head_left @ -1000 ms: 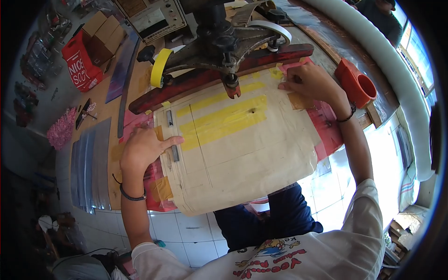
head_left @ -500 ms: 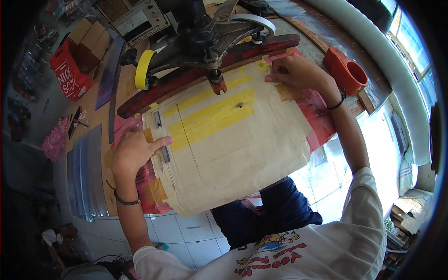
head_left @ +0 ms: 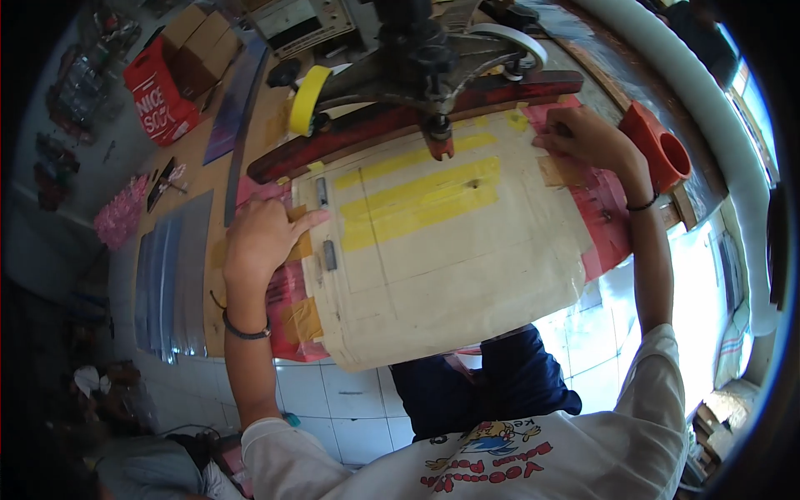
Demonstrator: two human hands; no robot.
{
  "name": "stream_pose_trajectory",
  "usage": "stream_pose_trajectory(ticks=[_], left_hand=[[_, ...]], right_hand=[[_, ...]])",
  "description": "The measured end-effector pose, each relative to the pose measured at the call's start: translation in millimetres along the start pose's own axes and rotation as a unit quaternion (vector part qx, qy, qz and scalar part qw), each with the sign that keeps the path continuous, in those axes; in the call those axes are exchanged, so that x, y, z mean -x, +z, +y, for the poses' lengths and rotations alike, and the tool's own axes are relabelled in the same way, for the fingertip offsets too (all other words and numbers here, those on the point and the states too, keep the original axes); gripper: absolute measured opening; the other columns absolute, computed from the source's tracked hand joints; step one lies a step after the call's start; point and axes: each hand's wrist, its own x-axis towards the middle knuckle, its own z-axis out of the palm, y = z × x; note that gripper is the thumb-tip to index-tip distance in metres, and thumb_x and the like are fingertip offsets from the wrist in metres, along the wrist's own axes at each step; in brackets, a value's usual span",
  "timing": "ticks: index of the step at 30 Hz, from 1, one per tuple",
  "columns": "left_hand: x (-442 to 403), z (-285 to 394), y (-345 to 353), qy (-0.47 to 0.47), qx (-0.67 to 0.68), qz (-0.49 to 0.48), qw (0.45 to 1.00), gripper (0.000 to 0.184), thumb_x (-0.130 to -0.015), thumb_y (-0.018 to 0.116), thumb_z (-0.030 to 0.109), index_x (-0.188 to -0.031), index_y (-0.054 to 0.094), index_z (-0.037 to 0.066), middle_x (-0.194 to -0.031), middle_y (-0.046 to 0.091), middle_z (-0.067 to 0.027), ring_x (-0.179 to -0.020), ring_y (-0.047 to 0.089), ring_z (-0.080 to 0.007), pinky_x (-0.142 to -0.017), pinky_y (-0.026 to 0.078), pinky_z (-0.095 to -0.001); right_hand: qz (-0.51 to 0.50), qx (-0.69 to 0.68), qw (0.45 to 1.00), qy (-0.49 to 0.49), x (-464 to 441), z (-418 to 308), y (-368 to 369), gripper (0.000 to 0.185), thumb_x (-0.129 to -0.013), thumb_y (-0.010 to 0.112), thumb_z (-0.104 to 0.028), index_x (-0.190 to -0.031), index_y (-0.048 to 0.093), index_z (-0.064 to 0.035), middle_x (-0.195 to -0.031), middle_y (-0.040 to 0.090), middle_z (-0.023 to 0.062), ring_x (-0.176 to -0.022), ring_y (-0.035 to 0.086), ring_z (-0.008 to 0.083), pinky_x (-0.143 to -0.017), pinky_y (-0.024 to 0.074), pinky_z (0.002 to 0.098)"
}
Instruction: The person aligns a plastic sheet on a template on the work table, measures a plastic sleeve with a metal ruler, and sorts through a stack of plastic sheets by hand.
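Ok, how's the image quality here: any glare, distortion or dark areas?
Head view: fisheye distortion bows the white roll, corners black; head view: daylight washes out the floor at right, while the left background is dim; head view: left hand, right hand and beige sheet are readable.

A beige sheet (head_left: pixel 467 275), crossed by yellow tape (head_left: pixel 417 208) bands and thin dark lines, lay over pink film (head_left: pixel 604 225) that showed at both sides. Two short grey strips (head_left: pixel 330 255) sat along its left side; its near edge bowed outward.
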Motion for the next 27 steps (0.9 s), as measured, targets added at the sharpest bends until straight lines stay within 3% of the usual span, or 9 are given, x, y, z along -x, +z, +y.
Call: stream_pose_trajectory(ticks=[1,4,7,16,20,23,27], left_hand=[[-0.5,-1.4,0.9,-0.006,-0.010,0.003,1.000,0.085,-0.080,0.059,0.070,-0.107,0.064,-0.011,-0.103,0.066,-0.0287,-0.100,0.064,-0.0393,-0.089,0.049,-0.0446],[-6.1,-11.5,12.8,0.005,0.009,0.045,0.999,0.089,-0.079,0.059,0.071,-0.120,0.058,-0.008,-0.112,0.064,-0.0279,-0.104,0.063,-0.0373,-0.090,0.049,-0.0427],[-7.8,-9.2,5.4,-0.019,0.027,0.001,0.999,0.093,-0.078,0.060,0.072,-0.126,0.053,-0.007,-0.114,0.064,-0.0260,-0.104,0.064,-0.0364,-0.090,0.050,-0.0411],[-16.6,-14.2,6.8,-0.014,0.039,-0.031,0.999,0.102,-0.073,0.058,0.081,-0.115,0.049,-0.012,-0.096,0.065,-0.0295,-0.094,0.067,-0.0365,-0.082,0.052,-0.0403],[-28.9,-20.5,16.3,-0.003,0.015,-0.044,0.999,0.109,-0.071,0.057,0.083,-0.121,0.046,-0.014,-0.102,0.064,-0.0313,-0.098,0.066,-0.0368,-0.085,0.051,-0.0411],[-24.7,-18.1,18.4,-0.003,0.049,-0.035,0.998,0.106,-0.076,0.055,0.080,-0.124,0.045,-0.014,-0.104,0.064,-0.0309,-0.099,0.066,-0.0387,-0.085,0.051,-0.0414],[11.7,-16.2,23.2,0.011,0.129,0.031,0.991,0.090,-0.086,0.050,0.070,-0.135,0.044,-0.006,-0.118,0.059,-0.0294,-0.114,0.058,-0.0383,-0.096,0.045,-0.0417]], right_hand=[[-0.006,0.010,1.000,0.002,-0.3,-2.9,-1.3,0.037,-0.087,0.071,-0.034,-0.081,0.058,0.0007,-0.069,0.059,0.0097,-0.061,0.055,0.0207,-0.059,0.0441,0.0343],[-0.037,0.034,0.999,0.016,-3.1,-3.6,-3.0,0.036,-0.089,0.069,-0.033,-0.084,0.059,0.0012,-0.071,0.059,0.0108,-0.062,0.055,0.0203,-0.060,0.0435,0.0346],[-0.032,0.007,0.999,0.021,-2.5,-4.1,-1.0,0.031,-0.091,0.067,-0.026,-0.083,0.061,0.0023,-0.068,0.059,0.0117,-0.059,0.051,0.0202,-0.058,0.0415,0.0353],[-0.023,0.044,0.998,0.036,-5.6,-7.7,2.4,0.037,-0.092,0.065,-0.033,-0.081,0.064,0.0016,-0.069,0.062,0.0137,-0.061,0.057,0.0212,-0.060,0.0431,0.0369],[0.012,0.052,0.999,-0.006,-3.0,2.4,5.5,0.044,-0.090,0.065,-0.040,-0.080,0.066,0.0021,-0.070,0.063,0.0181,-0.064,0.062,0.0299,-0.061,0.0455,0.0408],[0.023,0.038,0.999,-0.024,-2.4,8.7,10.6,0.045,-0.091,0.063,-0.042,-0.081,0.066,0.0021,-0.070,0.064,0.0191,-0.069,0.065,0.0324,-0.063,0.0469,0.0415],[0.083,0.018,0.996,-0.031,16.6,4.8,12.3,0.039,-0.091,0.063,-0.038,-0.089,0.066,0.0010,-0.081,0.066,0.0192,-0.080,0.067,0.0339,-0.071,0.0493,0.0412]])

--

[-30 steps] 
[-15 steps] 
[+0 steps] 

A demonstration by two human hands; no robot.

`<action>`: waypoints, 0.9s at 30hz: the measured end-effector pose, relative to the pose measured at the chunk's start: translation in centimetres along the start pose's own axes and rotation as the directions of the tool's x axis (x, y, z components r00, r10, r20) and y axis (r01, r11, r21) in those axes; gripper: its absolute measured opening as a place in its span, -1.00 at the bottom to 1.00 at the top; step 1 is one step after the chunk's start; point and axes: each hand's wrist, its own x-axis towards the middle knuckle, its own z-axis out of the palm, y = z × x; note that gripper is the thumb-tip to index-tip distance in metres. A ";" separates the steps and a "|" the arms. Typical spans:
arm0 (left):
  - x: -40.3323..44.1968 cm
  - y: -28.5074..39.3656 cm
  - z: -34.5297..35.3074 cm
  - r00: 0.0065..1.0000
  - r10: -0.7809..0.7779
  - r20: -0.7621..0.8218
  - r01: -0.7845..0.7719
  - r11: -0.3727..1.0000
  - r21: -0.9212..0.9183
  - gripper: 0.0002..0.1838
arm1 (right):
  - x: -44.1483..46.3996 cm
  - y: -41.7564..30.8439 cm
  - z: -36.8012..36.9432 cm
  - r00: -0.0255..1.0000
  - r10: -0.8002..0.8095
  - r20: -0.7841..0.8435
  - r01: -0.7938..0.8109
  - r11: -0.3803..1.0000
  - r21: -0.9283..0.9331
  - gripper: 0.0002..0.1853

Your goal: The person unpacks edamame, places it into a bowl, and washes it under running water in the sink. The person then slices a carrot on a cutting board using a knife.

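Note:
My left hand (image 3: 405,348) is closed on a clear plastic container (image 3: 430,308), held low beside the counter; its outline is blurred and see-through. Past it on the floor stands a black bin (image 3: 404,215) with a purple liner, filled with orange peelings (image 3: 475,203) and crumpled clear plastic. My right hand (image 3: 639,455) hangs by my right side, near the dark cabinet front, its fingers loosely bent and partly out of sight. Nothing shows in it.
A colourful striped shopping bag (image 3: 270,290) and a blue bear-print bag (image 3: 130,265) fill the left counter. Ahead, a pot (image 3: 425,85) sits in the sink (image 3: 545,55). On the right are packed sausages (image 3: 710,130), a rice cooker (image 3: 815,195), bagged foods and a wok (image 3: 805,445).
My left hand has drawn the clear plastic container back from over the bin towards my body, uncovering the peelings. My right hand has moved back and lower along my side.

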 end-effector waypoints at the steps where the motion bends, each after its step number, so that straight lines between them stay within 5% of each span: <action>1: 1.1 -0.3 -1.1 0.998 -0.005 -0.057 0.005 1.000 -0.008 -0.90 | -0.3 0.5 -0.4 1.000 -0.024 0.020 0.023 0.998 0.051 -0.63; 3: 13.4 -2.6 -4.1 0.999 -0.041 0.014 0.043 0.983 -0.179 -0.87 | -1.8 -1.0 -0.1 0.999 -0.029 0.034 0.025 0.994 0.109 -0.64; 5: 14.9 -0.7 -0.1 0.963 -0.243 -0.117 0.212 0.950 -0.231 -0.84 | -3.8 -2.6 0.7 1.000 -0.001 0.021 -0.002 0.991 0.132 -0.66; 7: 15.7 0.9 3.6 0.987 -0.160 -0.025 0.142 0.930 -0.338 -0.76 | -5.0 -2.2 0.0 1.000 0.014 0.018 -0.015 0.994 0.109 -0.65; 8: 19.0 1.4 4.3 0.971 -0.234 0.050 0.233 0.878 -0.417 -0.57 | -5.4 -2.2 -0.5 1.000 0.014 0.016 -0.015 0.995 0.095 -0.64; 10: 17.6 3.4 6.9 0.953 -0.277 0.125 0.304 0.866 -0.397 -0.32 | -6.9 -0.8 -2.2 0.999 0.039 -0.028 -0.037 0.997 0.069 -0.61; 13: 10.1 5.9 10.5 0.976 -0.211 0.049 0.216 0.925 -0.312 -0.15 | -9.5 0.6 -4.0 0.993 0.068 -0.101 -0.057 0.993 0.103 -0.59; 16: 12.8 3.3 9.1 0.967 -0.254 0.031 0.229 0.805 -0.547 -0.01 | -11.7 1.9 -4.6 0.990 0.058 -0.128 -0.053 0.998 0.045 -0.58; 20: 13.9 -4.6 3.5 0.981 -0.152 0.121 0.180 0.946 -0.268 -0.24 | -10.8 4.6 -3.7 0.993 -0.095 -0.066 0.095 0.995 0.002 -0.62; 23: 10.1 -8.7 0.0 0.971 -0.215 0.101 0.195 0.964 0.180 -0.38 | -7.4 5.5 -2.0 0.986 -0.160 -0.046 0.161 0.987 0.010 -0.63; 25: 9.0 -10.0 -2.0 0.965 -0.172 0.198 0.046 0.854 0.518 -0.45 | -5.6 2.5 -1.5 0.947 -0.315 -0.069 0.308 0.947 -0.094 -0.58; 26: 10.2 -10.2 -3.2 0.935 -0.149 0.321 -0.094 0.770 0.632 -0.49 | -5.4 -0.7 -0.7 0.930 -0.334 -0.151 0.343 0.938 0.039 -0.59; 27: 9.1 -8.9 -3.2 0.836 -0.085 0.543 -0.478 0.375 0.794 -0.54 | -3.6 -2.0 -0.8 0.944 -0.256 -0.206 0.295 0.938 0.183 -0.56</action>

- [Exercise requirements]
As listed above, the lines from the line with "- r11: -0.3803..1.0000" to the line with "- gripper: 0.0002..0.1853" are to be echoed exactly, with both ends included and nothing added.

- [Response area]
  - r11: -0.3803..1.0000
  - r21: -0.9283..0.9331
  - gripper: 0.0002..0.1853

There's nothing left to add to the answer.